If you sell tokens and drop below 50%, your verification remains valid — registrations are first-claim-wins and are not displaced by other claimants. But if your registration later expires through activity decay, the slot opens again and any qualifying wallet (including one with a stronger method) can claim it.

Solana Methods

Mint Authority

Chain Daddy checks if your connected wallet is the current mint authority for the SPL token — this is the strongest Solana verification because mint authority has the most control over token supply.

Requirements:

  • Connected wallet is the current mint authority
  • Mint authority has not been revoked

Update Authority

Chain Daddy checks if your wallet is the metadata update authority.
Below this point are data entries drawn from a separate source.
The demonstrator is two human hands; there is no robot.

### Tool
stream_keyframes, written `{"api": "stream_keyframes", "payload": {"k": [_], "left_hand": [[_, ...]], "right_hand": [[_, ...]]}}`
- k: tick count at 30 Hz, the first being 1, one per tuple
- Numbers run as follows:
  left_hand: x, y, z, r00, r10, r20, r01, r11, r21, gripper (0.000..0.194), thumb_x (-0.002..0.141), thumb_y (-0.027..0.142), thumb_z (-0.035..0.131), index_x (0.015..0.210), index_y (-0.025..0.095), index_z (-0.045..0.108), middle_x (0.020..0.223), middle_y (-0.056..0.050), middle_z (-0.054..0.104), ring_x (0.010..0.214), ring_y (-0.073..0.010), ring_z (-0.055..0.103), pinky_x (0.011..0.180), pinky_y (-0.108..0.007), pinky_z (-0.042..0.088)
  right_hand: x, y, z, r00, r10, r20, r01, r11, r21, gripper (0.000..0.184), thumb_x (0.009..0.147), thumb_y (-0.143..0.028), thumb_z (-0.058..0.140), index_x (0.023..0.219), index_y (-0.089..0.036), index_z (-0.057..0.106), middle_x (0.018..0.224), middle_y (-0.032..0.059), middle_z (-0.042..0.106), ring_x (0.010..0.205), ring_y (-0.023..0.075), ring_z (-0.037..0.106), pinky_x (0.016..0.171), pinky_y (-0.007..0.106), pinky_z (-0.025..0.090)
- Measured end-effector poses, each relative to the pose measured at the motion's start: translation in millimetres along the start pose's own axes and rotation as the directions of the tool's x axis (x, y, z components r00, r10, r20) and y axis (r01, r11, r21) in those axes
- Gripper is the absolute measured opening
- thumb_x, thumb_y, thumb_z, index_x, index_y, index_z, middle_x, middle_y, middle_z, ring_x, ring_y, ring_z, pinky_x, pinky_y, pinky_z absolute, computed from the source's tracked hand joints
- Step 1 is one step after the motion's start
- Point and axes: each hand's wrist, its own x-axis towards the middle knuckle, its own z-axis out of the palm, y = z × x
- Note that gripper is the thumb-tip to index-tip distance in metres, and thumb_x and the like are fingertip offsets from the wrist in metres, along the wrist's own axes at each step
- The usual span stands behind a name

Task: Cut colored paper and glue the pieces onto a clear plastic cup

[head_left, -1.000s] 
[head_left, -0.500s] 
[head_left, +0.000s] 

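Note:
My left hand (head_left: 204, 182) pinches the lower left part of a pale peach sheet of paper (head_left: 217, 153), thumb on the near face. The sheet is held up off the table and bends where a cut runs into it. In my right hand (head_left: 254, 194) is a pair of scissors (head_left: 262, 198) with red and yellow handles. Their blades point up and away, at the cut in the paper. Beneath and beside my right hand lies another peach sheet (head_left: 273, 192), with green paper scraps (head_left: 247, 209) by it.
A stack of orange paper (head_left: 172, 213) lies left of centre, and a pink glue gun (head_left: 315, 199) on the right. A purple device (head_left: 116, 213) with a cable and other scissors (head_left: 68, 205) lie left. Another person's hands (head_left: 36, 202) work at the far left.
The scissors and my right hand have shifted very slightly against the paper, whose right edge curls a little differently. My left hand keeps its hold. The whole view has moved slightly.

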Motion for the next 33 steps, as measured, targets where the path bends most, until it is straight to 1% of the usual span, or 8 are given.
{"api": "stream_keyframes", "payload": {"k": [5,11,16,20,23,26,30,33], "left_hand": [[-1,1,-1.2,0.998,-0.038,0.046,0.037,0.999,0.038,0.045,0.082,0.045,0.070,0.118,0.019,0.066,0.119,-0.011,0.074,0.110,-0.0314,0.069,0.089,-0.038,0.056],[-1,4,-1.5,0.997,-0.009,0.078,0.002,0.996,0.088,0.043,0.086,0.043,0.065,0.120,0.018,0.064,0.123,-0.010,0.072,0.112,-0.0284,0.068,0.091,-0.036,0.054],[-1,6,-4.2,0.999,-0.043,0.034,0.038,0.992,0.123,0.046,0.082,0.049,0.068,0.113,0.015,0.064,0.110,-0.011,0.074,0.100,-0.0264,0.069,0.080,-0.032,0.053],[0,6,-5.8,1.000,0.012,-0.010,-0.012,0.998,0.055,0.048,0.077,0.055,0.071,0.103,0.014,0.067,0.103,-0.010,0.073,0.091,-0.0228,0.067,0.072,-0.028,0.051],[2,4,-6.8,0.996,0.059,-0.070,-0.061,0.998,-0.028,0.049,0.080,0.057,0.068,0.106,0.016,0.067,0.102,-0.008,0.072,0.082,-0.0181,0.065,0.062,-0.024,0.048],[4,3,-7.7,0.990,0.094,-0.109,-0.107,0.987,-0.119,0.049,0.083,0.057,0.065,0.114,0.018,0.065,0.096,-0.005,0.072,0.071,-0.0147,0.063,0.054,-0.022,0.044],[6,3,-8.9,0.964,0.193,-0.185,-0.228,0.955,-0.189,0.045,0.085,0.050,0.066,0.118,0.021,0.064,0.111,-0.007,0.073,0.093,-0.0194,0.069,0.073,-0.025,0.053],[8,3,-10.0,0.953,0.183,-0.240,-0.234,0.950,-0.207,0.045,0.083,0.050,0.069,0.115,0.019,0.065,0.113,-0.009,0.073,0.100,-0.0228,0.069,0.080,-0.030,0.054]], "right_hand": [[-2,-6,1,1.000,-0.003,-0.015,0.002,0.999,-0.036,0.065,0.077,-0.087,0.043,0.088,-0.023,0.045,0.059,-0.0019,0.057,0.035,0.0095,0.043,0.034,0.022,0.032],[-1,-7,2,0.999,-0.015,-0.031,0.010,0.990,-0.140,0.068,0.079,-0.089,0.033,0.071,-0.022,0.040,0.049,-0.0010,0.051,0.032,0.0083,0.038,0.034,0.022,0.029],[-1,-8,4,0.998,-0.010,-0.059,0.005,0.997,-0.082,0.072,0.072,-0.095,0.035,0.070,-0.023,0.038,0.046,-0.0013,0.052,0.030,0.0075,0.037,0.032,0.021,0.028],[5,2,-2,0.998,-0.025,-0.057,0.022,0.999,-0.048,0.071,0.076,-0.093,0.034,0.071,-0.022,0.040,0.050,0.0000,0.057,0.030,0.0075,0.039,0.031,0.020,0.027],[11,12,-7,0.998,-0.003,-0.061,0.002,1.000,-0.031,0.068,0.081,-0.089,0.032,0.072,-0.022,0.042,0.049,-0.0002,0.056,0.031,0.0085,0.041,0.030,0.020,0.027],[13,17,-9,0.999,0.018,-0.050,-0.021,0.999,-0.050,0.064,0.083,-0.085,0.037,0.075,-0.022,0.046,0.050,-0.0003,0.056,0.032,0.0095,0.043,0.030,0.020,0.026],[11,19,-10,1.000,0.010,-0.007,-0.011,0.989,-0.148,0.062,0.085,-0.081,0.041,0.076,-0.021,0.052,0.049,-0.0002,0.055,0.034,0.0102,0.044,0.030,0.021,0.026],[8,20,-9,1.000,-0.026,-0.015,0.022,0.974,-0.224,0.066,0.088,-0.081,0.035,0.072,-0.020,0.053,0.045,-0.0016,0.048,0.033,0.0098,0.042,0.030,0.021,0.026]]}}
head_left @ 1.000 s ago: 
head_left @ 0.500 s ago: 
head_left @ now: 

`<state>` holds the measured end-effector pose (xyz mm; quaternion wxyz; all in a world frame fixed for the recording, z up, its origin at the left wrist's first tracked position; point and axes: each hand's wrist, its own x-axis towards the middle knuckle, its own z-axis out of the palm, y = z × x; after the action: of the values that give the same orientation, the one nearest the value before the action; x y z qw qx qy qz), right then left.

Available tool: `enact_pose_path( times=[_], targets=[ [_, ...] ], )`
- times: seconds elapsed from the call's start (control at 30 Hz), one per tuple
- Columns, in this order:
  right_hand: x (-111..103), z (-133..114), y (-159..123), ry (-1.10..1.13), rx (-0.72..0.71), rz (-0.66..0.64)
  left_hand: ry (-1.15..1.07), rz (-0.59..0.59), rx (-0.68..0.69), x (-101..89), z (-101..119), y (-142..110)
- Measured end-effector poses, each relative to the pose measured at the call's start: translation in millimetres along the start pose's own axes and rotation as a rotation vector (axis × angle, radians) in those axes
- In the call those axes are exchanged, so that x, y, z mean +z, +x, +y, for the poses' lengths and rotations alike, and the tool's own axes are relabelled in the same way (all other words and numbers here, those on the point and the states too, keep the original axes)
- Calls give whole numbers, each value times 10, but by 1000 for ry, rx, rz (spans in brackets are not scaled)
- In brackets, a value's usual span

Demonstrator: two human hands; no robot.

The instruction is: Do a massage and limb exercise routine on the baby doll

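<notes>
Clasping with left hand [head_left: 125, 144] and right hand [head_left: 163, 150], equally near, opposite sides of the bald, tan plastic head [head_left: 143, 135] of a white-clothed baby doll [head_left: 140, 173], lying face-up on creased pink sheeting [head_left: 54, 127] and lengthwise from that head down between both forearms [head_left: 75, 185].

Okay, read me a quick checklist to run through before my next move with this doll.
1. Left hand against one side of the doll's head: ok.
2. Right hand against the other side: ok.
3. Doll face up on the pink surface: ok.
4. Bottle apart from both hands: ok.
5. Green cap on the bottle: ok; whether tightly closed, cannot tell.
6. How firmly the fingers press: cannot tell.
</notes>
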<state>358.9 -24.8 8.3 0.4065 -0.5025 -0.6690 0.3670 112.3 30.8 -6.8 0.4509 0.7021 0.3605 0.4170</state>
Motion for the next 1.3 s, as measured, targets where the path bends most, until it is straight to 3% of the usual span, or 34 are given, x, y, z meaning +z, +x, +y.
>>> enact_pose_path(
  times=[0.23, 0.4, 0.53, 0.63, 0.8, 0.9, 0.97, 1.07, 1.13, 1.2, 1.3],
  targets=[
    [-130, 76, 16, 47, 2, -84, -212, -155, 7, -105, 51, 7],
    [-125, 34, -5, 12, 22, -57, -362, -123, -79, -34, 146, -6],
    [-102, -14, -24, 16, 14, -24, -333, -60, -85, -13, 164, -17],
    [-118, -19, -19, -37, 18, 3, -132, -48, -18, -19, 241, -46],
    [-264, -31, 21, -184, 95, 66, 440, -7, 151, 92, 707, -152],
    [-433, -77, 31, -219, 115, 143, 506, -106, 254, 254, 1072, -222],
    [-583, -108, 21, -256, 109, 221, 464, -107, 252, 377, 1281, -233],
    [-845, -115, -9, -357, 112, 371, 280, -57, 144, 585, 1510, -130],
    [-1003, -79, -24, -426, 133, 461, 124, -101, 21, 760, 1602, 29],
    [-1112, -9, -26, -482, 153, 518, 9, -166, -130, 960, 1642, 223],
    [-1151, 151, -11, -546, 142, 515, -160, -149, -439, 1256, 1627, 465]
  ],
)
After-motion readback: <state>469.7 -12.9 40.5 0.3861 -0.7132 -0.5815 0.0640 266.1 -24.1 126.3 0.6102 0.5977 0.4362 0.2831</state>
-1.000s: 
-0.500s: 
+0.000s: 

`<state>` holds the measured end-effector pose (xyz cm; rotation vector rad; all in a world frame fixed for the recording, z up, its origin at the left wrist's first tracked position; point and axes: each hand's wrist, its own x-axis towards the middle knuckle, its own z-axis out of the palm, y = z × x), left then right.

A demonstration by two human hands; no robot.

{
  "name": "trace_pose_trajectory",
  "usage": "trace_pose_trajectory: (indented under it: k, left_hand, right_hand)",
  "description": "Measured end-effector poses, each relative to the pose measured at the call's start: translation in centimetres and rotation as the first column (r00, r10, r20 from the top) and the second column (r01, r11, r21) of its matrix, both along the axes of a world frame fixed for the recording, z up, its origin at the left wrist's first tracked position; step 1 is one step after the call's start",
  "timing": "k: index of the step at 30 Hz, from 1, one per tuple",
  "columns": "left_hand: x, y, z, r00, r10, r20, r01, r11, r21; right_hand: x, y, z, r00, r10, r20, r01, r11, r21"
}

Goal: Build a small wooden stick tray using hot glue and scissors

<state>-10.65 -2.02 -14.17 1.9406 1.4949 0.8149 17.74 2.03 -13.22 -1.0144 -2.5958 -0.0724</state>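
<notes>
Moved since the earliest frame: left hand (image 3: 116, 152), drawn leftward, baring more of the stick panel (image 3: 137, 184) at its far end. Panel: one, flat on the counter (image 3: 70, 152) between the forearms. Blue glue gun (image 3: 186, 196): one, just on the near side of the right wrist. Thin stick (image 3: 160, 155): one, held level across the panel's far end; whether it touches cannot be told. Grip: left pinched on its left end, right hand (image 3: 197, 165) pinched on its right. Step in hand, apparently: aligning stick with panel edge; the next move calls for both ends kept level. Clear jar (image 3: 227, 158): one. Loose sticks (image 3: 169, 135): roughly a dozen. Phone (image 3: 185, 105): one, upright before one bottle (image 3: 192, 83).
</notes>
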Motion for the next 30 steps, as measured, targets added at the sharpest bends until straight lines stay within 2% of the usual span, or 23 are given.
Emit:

This proves control over the token's on-chain metadata.

Requirements:

  • Connected wallet is the update authority on the token's metadata account

Deployer

Similar to EVM, Chain Daddy checks if your wallet initiated the token creation transaction.

Requirements:

  • Connected wallet signed the original token creation instruction

Majority Holder

Same as EVM, your wallet must hold more than 50% of the token's total supply.

Requirements:

  • Connected wallet holds >50% of total supply
  • Balance checked at verification time

Frequently Asked Questions

I lost access to my deployer wallet. What can I do?

If you still have access to a wallet with a stronger verification method (e.g., Mint Authority on Solana, Owner on EVM), use that instead.

If you have no other qualifying wallet:

  1. Wait for the registration to expire via activity decay (30+ consecutive days below 60)
  2. Register again from a new wallet through the standard flow (see pricing)
  3. For future registrations, consider using a multisig wallet for built-in recovery

Prevent this scenario

Register from a multisig (like Safe) so no single key loss locks you out.

Can I verify with a different wallet than I registered with?

No. The wallet that verifies is the wallet that registers. Registrations are permanently bound to the verifying wallet.

What if ownership was transferred after I deployed?

Deployer verification still works — it checks historical deployment, not current ownership. And because registrations are first-claim-wins, the new owner cannot take over your existing registration with a stronger method; strength only matters if the slot is unclaimed or your registration expires.

My token has no owner function. Which method should I use?

Use Deployer if you created the contract, or Majority Holder if you hold >50% of supply — these are your available alternatives on EVM chains.